Airbus to migrate critical apps to a sovereign Euro cloud

Palantir, Skywise, and “fighting crime” justifications

  • Several comments celebrate anything that reduces Airbus’s reliance on Palantir, especially its Skywise data platform.
  • Sarcastic pro‑Palantir remarks (“how else do we fight terrorists/CSAM/political opponents?”) trigger a long thread about how such rhetoric is used to justify mass surveillance and erosion of civil liberties.
  • Others point out Airbus’s real threat model is industrial espionage, not CSAM, and question why a politically hostile US-linked analytics vendor is involved at all.

Strategic autonomy and US–EU rift

  • Many see the move as a necessary response to an increasingly erratic, openly hostile US administration that talks about dismantling the EU and annexing European territories.
  • Historical NSA spying and the CLOUD Act are cited as reasons US infrastructure is inherently untrustworthy for strategic industries.
  • Others push back, framing US complaints as about NATO under‑spending, calling “anti‑Europe” narratives overblown ragebait and noting Europe’s own political dysfunction.

Comparisons with China and Huawei

  • Some argue it’s hypocritical to shun Chinese vendors but happily depend on US clouds; if you don’t trust a government, don’t trust its tech.
  • There’s disagreement over whether Huawei actually posed a proven security risk or was just US protectionism.
  • A few suggest Europe could turn more to China if US hostility continues, while others stress China’s authoritarianism and industrial espionage record.

Capabilities and limits of “Euro cloud”

  • Practitioners note that many European providers (Hetzner, OVH, Telekom Cloud, etc.) are solid for VMs, storage, Kubernetes and basic managed databases but lack the breadth and maturity of AWS/GCP/Azure/Cloudflare.
  • Some claim “if you need more than compute + k8s + blob storage you’re locking yourself in,” others counter that large enterprises do need richer managed services at Airbus scale.
  • Previous “sovereign cloud” initiatives are criticized as political cash‑grabs, sometimes even running on Huawei gear under the hood.

Cloud vs on‑prem for critical design data

  • One camp argues that truly critical systems should run in‑house, not on any cloud. Another replies that global manufacturing, maintenance and supply chains are impossible today without internet‑connected systems.
  • Debate covers whether encryption and network design make cloud vs on‑prem mostly equivalent in risk, versus claims that only air‑gapped, heavily customized crypto is acceptable for crown‑jewel IP.

Lock‑in, sovereignty, and cost

  • Commenters emphasize that hyperscaler dominance is itself a strategic weakness; moving off US cloud is framed as reducing single‑vendor and single‑country risk.
  • Others argue long‑term European contracts could be risky if local providers can’t absorb hardware cost swings or match hyperscaler resilience.
  • Cost comparisons: EU providers often cheaper per resource unit, but lack of higher‑level services and support quality can negate that advantage.
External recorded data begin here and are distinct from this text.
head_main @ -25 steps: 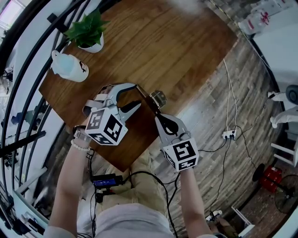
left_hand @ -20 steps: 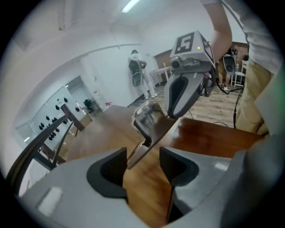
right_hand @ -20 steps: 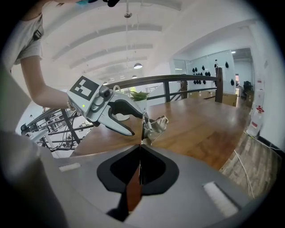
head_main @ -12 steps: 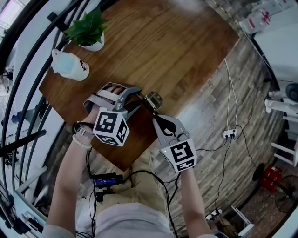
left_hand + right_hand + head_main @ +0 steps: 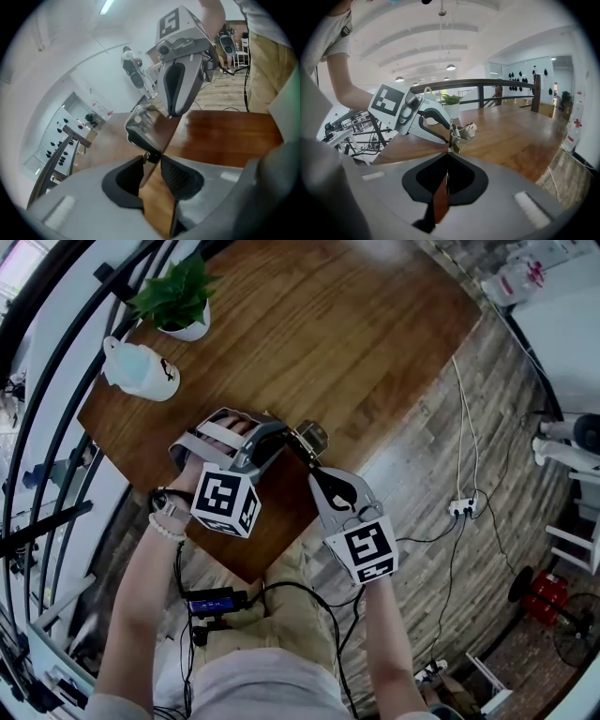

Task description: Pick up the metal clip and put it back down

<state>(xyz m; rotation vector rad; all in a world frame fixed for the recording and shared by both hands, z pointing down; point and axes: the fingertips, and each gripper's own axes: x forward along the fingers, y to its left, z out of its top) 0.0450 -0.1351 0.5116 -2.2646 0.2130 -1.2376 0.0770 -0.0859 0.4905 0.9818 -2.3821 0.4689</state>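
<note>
Since the right claw (image 5: 449, 152) has its 2 jaws clenched down to a thin slit on the clip (image 5: 461, 132), pinching its flat metal handle, I'd say the pick-up half is basically done. The clip pokes up just past the jaw tips in the middle of the right gripper view. It looks to be off the wood, though I can't swear to that.

The left claw (image 5: 152, 158) is released. Its 2 jaws stand apart with wood showing through the gap, and the clip's dark lower end sits right at their tips, not squeezed as far as I can tell.

In the head view both claws meet around the middle of the frame. The clip is just above the right claw's tips, close to the lower right edge of the table (image 5: 356, 334). A plant (image 5: 178, 298) and a white jug (image 5: 141, 371) sit in the upper left, well apart from all this.

My guess is the put-down comes next. That needs the clip lowered until it rests on the wood, a bit further in from that edge so it can't slide off. Only then should the right jaws let go. The left claw either takes a grip or clears out.
</note>
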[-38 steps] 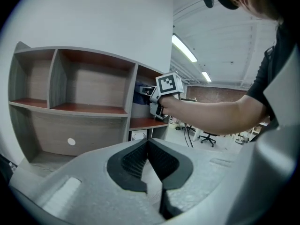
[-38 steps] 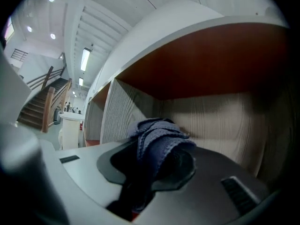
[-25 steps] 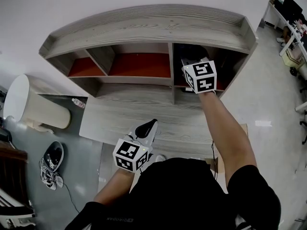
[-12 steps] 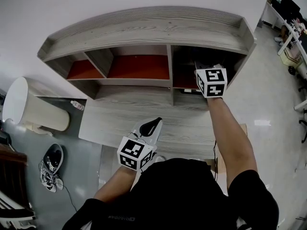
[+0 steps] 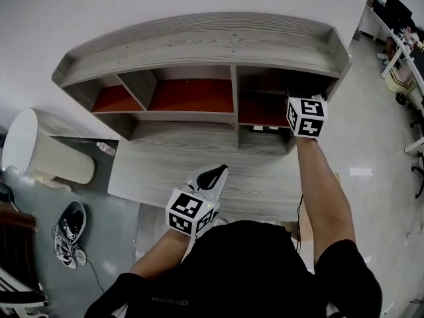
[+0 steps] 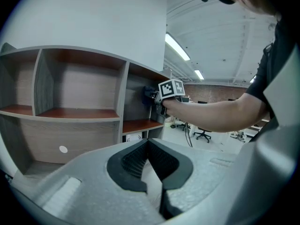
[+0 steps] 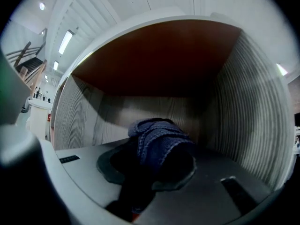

US protectionism, AI, and the broader power game

  • Some see the US banning or constraining Huawei, DJI, TikTok, Chinese EVs and AI chips as evidence it can’t compete fairly, which will push innovation and alternatives outside the US.
  • A longer geopolitical thread suggests Europe is slowly forced toward its own stack (cloud, AI, telecoms) much like China did, because depending on an unpredictable US undermines long‑term sovereignty.